***** SUPPLIED RECORDS *****

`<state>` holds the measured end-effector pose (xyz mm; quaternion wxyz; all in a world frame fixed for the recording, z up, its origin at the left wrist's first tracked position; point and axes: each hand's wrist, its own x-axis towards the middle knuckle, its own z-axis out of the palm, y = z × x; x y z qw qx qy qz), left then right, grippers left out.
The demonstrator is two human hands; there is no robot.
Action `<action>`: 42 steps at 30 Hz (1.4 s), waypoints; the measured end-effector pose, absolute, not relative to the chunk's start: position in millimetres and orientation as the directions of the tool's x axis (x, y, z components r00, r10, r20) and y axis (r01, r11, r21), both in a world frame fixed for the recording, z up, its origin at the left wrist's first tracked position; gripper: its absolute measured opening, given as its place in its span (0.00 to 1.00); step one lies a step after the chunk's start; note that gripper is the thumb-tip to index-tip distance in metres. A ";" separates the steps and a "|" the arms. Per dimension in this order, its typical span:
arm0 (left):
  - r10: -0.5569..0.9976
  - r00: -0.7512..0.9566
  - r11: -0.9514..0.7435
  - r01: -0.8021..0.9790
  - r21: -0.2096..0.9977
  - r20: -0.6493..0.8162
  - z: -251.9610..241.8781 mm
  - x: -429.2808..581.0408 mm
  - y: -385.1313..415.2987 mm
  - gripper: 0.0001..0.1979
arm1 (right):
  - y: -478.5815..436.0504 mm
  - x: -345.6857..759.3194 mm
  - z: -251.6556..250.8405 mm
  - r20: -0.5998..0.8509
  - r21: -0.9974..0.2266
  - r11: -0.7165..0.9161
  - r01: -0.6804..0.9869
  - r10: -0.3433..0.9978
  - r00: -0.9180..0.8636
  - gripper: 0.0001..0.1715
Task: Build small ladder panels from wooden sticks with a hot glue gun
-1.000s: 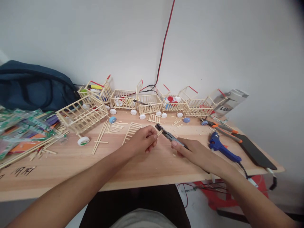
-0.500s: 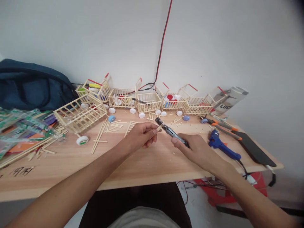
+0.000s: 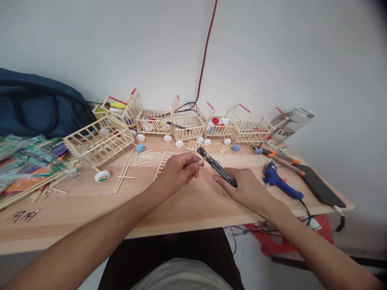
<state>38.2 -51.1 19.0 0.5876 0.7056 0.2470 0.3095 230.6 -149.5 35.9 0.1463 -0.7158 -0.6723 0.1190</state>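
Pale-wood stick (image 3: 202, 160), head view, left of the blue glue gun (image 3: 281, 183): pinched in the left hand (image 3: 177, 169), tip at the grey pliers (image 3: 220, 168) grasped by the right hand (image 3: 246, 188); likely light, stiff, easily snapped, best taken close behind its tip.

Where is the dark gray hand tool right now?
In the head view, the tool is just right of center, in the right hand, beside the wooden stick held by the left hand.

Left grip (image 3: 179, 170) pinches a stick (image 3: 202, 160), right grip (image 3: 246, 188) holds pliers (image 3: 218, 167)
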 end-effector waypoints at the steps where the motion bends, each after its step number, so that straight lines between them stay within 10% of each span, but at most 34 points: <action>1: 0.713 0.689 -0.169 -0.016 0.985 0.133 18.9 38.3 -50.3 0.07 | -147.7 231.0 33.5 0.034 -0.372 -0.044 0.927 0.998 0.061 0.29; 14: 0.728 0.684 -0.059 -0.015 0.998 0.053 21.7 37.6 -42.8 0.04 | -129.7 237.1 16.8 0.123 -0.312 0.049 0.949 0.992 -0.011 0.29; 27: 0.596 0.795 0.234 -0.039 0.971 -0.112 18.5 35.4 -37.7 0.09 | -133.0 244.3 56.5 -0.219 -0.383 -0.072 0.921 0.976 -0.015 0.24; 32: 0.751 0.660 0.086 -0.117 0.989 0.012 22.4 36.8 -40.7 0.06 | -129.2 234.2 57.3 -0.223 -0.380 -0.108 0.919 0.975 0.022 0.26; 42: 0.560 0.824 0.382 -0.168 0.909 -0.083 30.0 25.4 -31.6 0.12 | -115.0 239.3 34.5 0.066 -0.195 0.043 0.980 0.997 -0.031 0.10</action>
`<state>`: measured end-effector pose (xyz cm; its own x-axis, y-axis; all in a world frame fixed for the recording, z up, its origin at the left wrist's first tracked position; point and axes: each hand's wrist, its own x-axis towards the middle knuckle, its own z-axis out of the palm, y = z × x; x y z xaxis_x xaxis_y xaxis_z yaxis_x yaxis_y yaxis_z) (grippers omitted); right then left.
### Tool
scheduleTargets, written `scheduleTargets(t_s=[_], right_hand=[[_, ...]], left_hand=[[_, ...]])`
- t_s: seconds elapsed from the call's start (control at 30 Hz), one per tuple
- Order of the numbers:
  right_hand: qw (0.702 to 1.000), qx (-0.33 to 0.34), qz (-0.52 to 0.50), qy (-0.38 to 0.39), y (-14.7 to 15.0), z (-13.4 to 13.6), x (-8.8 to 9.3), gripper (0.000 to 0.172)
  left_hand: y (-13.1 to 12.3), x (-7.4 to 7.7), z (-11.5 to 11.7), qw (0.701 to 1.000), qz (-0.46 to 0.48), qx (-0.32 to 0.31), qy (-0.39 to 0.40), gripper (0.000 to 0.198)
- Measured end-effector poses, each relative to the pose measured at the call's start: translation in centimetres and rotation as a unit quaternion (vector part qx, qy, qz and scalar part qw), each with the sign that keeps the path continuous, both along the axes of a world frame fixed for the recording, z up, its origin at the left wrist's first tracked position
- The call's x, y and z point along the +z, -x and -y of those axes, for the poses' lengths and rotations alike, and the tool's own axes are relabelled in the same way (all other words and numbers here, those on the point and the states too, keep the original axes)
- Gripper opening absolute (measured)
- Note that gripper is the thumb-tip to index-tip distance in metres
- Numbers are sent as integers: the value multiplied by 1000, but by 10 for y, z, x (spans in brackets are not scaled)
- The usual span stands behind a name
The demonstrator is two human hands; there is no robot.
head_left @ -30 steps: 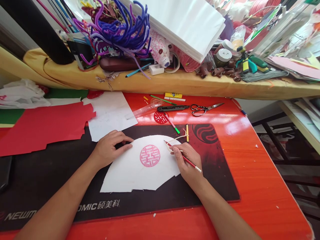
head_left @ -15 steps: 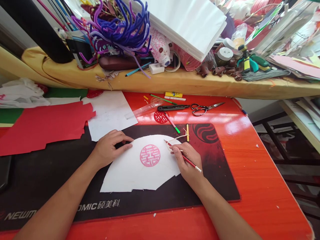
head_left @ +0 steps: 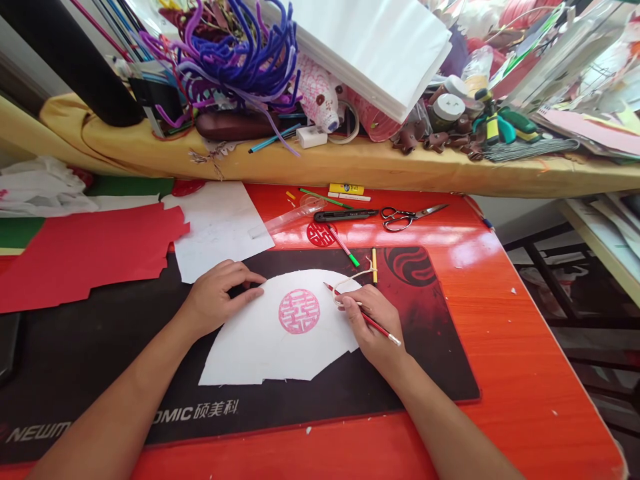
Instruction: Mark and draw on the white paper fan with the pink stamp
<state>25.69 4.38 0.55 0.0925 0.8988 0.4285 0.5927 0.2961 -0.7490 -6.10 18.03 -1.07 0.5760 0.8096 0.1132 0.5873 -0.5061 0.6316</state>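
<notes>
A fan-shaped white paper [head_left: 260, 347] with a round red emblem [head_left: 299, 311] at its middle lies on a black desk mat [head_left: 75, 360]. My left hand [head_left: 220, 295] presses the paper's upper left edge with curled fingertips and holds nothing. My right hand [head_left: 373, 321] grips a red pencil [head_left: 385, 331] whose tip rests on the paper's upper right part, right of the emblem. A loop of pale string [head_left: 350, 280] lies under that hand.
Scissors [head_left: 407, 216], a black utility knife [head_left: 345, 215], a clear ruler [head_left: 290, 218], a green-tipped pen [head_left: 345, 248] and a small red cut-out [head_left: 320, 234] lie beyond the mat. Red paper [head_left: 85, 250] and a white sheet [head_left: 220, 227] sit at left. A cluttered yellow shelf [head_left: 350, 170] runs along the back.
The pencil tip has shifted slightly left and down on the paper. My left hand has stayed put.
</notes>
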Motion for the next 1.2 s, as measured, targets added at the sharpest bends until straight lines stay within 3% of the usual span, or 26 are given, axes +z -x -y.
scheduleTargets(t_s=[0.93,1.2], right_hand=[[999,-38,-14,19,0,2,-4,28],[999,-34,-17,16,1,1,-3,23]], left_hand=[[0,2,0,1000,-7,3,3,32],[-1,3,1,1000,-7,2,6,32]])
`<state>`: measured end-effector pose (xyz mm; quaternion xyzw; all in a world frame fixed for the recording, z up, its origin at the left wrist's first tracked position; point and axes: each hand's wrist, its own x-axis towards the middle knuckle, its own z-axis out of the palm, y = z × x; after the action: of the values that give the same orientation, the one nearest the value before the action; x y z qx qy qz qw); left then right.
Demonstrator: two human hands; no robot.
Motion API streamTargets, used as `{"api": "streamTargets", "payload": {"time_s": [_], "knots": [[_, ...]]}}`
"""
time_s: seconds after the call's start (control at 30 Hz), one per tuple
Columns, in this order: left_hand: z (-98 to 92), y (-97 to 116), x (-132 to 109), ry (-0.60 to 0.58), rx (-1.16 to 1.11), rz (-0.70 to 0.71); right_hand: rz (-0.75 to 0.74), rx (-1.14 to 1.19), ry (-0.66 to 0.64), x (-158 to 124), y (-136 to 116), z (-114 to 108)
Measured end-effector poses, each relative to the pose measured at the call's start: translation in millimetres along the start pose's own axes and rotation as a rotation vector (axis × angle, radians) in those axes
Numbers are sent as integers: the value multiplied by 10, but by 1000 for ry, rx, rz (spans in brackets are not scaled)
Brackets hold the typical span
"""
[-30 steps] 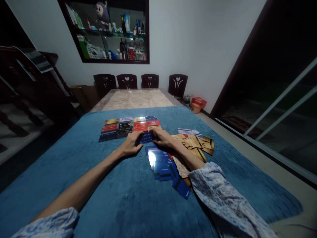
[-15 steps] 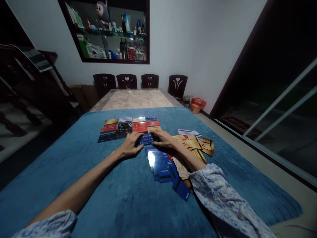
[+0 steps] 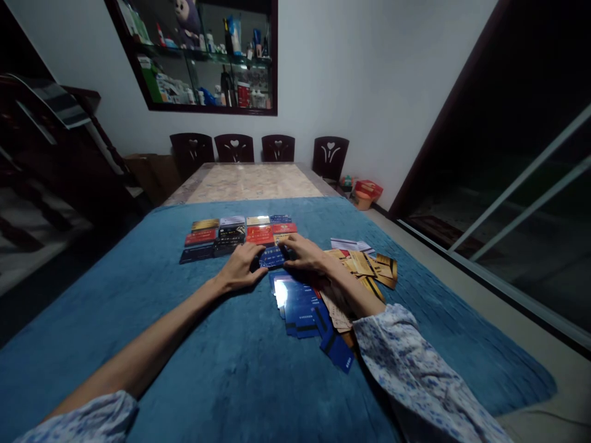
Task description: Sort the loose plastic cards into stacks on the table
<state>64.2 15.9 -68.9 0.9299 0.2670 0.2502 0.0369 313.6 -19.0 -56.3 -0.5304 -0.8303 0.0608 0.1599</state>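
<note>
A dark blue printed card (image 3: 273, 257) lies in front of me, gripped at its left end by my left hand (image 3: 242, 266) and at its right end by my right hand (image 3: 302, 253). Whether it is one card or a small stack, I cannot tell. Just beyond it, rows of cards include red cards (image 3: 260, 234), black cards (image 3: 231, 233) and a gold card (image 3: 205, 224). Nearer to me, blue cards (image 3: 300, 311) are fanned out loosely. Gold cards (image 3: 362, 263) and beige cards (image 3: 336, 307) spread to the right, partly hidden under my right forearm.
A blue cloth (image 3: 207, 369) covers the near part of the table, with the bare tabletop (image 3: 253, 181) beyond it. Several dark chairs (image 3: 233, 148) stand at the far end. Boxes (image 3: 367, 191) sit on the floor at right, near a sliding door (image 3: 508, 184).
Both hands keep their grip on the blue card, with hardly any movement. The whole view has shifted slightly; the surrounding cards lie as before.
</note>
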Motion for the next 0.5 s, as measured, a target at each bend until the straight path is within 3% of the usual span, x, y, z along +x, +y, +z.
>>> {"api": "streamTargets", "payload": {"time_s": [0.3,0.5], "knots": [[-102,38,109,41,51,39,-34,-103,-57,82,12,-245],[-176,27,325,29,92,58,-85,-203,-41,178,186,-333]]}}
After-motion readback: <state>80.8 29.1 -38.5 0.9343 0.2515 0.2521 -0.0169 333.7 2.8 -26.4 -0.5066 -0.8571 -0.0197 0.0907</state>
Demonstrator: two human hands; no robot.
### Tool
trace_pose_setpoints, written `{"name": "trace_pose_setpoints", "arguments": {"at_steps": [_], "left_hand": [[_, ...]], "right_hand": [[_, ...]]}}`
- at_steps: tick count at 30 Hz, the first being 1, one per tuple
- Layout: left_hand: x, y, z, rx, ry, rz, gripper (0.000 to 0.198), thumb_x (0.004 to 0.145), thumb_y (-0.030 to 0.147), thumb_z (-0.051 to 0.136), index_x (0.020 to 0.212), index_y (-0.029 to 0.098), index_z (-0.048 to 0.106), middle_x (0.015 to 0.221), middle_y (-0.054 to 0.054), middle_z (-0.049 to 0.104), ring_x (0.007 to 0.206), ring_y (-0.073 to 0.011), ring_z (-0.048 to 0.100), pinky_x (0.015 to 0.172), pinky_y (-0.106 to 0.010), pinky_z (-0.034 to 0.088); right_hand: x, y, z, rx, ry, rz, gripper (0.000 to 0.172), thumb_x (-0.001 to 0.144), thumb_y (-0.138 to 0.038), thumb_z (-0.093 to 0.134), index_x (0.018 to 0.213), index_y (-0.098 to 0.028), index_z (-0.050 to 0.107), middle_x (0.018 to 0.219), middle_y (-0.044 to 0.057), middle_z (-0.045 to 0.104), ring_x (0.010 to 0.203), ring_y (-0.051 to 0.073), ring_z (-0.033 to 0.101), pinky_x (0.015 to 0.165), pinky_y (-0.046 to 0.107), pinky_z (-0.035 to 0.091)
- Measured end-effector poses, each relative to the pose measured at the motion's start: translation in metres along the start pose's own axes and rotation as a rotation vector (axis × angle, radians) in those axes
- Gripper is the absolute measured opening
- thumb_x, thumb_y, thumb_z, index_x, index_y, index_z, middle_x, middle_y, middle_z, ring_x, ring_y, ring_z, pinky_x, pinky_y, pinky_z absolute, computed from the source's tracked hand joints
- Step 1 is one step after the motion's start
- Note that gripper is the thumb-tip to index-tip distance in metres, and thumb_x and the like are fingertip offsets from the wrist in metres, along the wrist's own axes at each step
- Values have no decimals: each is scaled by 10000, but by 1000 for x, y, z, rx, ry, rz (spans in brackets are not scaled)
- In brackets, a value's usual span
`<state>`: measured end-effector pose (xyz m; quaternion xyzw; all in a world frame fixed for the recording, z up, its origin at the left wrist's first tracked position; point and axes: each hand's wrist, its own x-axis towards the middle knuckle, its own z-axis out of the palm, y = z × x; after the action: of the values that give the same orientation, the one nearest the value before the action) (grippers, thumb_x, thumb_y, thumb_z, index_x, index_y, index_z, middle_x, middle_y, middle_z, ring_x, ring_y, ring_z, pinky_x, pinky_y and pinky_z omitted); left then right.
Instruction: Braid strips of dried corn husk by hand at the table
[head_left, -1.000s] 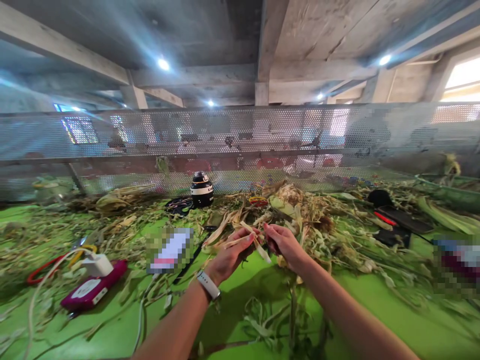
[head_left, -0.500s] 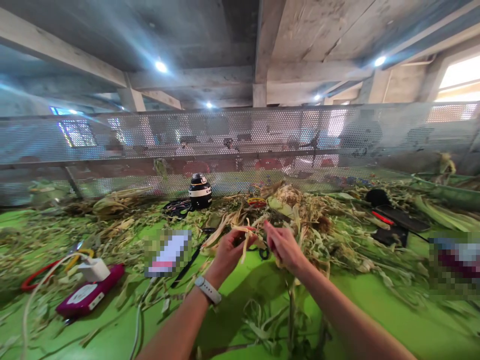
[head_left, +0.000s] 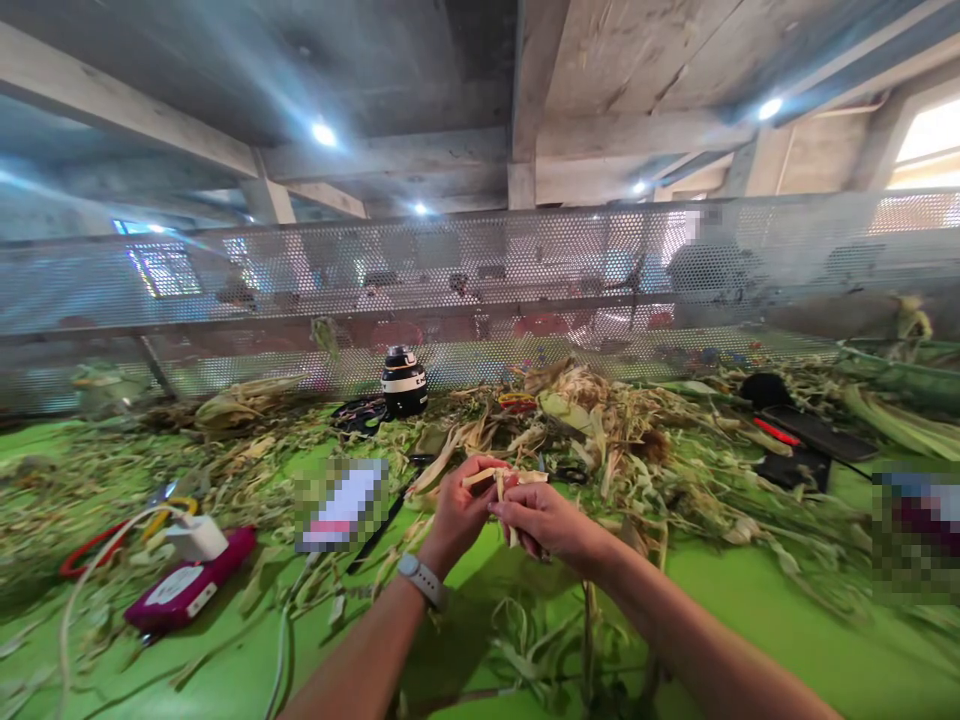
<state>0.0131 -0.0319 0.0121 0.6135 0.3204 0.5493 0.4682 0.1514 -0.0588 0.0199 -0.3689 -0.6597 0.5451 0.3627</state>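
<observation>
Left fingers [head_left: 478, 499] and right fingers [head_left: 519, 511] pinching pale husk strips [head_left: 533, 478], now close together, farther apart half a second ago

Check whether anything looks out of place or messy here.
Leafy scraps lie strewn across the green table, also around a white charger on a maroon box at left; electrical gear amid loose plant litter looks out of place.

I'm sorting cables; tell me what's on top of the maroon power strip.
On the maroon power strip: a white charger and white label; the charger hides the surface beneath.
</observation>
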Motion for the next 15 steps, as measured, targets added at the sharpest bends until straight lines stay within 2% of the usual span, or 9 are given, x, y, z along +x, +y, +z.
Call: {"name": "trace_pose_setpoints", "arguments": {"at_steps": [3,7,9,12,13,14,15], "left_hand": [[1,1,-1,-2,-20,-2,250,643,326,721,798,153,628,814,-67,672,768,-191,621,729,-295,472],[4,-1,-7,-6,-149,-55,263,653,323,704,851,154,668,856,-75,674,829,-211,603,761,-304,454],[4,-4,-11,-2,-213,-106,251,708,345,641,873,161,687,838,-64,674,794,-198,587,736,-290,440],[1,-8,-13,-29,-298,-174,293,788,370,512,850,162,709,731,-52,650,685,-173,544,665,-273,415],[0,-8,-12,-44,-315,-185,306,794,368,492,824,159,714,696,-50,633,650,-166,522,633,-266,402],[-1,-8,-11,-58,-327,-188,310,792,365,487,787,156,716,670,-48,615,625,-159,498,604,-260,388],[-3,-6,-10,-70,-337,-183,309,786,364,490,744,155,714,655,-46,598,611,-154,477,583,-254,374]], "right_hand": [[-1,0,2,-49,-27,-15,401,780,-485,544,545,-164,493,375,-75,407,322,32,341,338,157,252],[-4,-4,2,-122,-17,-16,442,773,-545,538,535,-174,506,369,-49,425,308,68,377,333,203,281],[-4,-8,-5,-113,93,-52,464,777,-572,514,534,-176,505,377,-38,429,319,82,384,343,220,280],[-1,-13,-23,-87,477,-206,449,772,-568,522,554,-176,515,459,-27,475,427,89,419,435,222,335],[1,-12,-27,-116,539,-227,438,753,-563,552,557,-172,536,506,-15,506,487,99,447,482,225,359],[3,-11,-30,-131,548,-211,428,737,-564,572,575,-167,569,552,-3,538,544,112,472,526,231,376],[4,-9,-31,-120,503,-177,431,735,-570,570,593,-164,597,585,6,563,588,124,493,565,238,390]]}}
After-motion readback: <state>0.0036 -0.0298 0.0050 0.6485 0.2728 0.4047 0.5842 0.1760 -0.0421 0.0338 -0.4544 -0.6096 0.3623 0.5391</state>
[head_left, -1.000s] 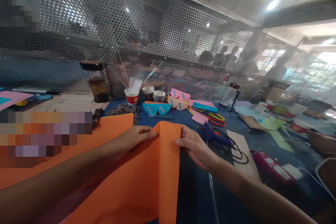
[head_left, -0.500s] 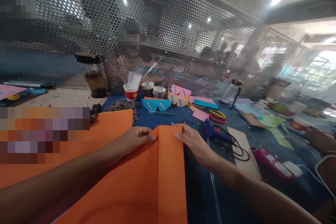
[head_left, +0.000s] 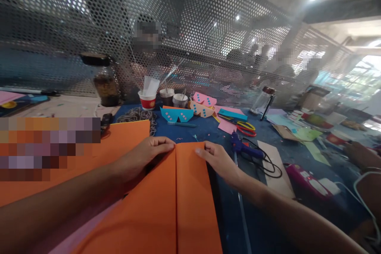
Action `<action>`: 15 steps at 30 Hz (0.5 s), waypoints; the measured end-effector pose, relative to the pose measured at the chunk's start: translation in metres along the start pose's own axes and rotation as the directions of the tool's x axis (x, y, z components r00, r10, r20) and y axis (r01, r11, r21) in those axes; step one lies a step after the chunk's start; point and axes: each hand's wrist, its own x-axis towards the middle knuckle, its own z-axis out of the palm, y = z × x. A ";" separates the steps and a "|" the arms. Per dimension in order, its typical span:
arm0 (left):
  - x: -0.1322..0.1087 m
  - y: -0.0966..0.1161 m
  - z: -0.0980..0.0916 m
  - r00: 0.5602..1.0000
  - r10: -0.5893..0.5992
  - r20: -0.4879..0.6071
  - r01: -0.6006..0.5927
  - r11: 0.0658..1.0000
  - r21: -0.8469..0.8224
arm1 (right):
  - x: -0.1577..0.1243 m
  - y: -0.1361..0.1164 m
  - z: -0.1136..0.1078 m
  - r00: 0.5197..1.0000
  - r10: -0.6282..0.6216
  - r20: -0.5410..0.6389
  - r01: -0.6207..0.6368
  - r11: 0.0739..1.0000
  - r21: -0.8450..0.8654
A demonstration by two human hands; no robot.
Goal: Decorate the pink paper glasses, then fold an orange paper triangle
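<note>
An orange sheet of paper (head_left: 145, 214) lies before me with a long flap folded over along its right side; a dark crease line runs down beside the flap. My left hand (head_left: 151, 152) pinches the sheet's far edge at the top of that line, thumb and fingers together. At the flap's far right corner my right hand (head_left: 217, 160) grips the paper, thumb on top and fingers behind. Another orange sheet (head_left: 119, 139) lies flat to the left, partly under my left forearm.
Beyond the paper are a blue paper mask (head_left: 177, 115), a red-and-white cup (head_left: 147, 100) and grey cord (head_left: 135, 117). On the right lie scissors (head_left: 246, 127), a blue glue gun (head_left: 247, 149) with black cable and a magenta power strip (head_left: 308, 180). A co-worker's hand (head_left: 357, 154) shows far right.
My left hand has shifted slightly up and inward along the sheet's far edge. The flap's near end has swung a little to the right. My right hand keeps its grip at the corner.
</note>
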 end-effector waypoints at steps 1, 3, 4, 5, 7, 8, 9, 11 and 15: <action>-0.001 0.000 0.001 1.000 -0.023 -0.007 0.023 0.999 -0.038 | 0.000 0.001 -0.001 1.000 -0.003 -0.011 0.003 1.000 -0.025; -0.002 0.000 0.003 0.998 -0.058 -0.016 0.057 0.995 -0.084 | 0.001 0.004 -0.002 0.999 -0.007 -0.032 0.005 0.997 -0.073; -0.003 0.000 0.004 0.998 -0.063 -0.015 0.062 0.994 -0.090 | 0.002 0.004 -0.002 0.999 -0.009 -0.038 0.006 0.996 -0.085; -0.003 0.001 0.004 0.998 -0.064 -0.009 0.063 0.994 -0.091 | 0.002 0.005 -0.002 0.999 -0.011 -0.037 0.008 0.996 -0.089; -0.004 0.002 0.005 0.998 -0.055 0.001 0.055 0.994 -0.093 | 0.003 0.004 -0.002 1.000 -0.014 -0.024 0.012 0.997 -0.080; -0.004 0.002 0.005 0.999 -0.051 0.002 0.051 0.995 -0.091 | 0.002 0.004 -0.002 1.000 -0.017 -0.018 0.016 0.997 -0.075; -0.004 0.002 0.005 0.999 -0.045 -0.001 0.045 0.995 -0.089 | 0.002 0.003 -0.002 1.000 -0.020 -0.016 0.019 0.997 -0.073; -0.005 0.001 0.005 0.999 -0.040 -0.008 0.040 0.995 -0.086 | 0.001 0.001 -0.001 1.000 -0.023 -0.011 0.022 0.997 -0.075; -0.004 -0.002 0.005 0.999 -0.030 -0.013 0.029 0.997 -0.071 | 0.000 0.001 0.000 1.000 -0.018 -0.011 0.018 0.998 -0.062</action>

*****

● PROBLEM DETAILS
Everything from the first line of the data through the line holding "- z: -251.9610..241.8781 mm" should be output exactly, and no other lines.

● RESPONSE BELOW
`<state>` holds the measured end-effector pose (xyz mm; quaternion wxyz; all in a world frame fixed for the recording, z up, its origin at the left wrist's first tracked position; point and axes: each hand's wrist, its own x-axis towards the middle knuckle, its own z-axis out of the palm, y = z × x; x y z qw qx qy qz), left then right, grippers left out.
The demonstrator is two human hands; there is no robot.
Action `<action>`: 42 steps at 30 Hz (1.4 s), waypoints; the measured end-effector pose, absolute, not relative to the chunk's start: position in millimetres and orientation as the directions of the tool's x axis (x, y, z components r00, r10, r20) and y axis (r01, r11, r21), both in a world frame fixed for the recording, z up, its origin at the left wrist's first tracked position; gripper: its absolute measured opening, given as its place in its span (0.00 to 1.00); step one lies a step after the chunk's start; note that gripper is the thumb-tip to index-tip distance in metres. A ";" separates the steps and a "|" the arms. Per dimension in this order, its typical span:
arm0 (left):
  - r10: -0.5569..0.9976
  - r00: -0.7512..0.9566
  - r11: -0.9514..0.7435
  - r01: -0.8021..0.9790
  - r21: -0.2096..0.9977
  - r20: -0.6493..0.8162
  - z: -251.9610..241.8781 mm

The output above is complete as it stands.